Pretty funny and a cute pic as well.


----------



## Tritones (Jun 23, 2010)

You're right - I just gotta love it. What a great moment to remember!


----------



## Yamaha53 (May 22, 2010)

Rocky Petal lol, She is already more educated than I in the huge world of cigars. Teach them well and they will do the rest, cheers.


----------



## CopGTP (Jun 8, 2010)

LOL, now what would your reaction be if she had a RP lit up and sat down on the couch with ya!?!?! LOL!!! It's just funny picturing that little girl with a cigar, hahahaha!

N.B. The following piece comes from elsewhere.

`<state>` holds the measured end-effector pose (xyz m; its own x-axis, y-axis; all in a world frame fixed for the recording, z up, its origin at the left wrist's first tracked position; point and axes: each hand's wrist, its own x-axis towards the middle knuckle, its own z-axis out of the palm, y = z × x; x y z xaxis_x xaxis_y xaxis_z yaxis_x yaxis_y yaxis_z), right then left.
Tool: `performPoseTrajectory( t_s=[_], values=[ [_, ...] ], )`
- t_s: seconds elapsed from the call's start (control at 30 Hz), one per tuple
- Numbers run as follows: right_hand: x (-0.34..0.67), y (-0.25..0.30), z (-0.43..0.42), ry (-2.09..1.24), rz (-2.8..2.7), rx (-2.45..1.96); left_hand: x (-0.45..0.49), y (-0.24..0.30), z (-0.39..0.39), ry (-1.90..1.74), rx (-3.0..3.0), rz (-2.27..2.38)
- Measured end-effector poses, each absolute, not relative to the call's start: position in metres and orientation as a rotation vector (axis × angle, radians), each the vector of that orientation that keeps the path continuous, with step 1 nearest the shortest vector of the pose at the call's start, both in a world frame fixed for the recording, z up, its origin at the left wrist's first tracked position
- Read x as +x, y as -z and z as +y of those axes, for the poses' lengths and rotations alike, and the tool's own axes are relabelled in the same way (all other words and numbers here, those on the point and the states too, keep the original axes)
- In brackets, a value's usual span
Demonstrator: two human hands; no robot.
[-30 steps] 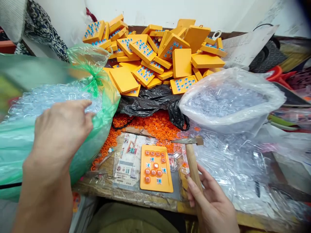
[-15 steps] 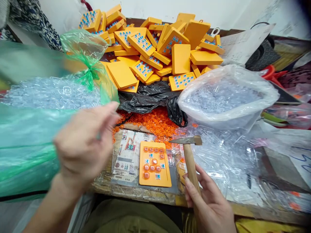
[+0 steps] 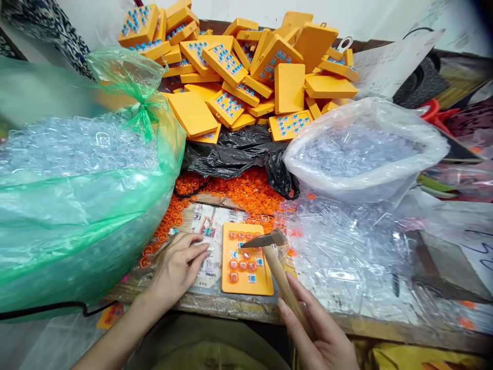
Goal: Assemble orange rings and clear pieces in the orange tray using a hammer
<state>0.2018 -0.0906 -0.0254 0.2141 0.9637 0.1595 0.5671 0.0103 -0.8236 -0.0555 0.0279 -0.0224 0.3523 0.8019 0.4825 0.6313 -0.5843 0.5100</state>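
Observation:
My right hand (image 3: 318, 334) grips the wooden handle of a small hammer (image 3: 275, 259), whose metal head hangs over the upper right of a yellow plastic plate (image 3: 244, 285). That plate lies flat on the bench and carries several orange caps and blue studs. My left hand (image 3: 179, 267) rests just left of the plate on a printed card (image 3: 210, 226), fingers curled, thumb and fingertips close together; I cannot see anything in them.
A large green bag of clear plastic pieces (image 3: 77, 195) fills the left. Loose orange caps (image 3: 239, 192) spill from a black bag (image 3: 234, 151). A pile of yellow plates (image 3: 250, 72) stands behind. A clear bag of parts (image 3: 362, 149) and clear blister shells (image 3: 346, 252) lie right.
My left hand came off the green bag and dropped to the bench beside the yellow plate. The hammer swung left, its head now over the plate.

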Motion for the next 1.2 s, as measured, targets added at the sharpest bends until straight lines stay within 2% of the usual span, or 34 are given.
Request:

She's very cute man, you're a lucky dad!


----------



## PadillaGuy (Feb 4, 2010)

CopGTP said:


> LOL, now what would your reaction be if she had a RP lit up and sat down on the couch with ya!?!?! LOL!!! It's just funny picturing that little girl with a cigar, hahahaha!
> 
> She's very cute man, you're a lucky dad!

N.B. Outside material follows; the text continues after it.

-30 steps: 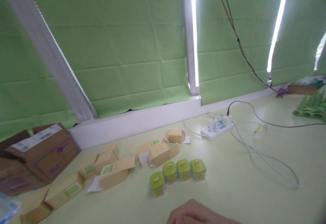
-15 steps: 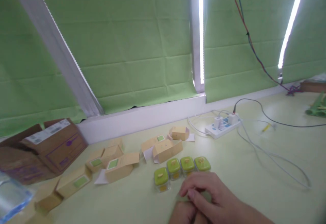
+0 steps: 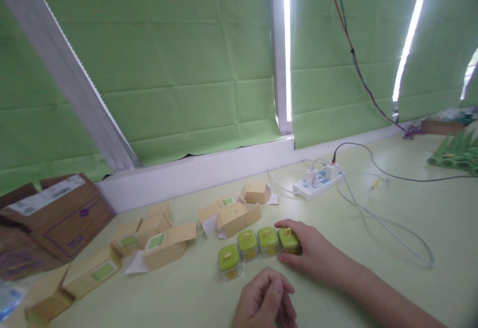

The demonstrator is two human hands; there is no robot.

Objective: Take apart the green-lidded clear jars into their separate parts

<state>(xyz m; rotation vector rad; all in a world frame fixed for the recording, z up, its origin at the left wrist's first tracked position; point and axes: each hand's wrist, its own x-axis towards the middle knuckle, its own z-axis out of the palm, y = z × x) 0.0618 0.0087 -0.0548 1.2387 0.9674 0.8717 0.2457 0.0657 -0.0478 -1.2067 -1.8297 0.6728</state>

In 17 years I'll say she has good taste and show her to
the patio!

Thanks...

PG


----------



## bhuang61 (Jun 3, 2010)

Nice picture! It's cool that her name is Olivia....(only one letter away from Oliva):dance:


----------



## TonyBrooklyn (Jan 28, 2010)

PadillaGuy said:


> Okay, a little bias, but is this not the most cute thing?
> 
> http://www.cigarforums.net/forums/vb/members/padillaguy-albums-my-most-precious-holdings.html
> 
> ...


That ones a cutie you better stay in shape, anyone comes knocking at the door .:arrow: Beat em off with a stick, going through it now with my 16 year old.:heh: How fast they grow up.hwell:


----------



## BTcigars (Jun 30, 2009)

That really is adorable. Now go and lock up your Decade's.


----------



## Steel1212 (Jun 14, 2010)

TonyBrooklyn said:


> That ones a cutie you better stay in shape, anyone comes knocking at the door .:arrow: Beat em off with a stick, going through it now with my 16 year old.:heh: How fast they grow up.hwell:


Just kill the first one, the rumor will spread.......JOKING!!!

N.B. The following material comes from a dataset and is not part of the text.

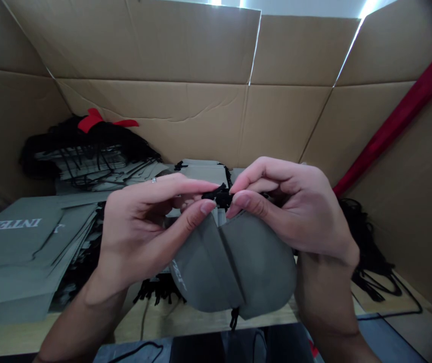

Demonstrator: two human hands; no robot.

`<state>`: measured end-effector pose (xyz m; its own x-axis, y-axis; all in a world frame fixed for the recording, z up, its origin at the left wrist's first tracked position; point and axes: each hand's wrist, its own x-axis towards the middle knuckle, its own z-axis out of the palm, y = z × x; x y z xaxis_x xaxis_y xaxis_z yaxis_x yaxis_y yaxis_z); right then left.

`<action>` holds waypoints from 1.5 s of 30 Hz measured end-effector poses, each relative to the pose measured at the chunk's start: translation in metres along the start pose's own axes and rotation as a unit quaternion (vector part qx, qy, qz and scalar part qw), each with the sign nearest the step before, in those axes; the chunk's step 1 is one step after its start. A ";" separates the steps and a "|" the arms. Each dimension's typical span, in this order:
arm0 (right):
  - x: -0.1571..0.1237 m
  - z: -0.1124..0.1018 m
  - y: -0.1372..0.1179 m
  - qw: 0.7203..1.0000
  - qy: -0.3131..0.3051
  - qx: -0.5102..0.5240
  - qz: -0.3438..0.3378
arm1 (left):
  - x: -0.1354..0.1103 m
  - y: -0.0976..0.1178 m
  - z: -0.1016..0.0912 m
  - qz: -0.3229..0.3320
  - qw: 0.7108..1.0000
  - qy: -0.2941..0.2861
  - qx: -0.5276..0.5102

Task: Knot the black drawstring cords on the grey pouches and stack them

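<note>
A grey fabric drawstring pouch (234, 272) hangs folded between my hands above the table edge. A black cord (221, 195) sits at its top. My left hand (147, 222) pinches the cord from the left with thumb and fingers closed; a ring shows on one finger. My right hand (291, 206) pinches the same cord from the right, fingertips pressed together. The two hands almost touch at the cord. A knotted cord end (234, 318) dangles below the pouch.
Stacks of flat grey pouches (19, 252) with white lettering lie at the left. A pile of black cords with a red tie (95, 120) sits behind them. More black cords (370, 262) lie at the right. Cardboard walls (200, 116) surround the wooden table (163, 322).
</note>
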<state>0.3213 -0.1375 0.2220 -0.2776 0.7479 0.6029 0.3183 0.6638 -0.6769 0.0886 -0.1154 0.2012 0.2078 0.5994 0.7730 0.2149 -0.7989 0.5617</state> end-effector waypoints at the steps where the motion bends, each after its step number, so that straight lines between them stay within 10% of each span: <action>1: 0.000 0.000 0.000 1.000 0.000 0.003 -0.001 | 0.000 0.000 0.000 0.001 1.000 -0.002 -0.001; 45: 0.003 0.000 0.002 0.997 -0.032 0.070 0.013 | 0.003 0.001 -0.003 0.039 0.999 -0.035 -0.014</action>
<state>0.3214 -0.1340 0.2220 -0.3300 0.7610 0.5585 0.1971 0.6342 -0.7476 0.0868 -0.1150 0.2047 0.2897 0.5357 0.7931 0.1694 -0.8443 0.5084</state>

Just be cleaning your gun and make the boy sit and watch until your done. He will either be interested in it, or scared POOP less, both good in my book!


----------



## smelvis (Sep 7, 2009)

Very Nice picture Proud Papa Marty, Great picture and very cute kid!!!


----------



## Magnate (Nov 27, 2009)

That's awesome... thanks for sharing what will probably be something you always remember dearly.


----------



## fuente~fuente (May 11, 2009)

Haha... She's a little cutie Marty.


----------



## salmonfly (Nov 11, 2009)

Marty, you have yourself a Daddy's girl there and she is cute and smart as well!!


----------



## jeepthing (Jul 16, 2009)

nice got to love em


----------



## Cigary (Oct 19, 2007)

A little Princess for sure. As she gets near dating age is when you start cleaning your shotguns when the boys come over to pick her for a date....and you look at em straight in the eye and say..." She needs to be home by 11...10:30 would be better."


----------



## PadillaGuy (Feb 4, 2010)

Yeah, I remember the teens... my oldest step-daughter is 29 and getting married in September... man do I feel old, but I can't wait to buy the cigars for the reception.... I'm thinking Ashton ESG... yeah, sweet.

PG


----------



## Magnate (Nov 27, 2009)

I support your ESG decision.


----------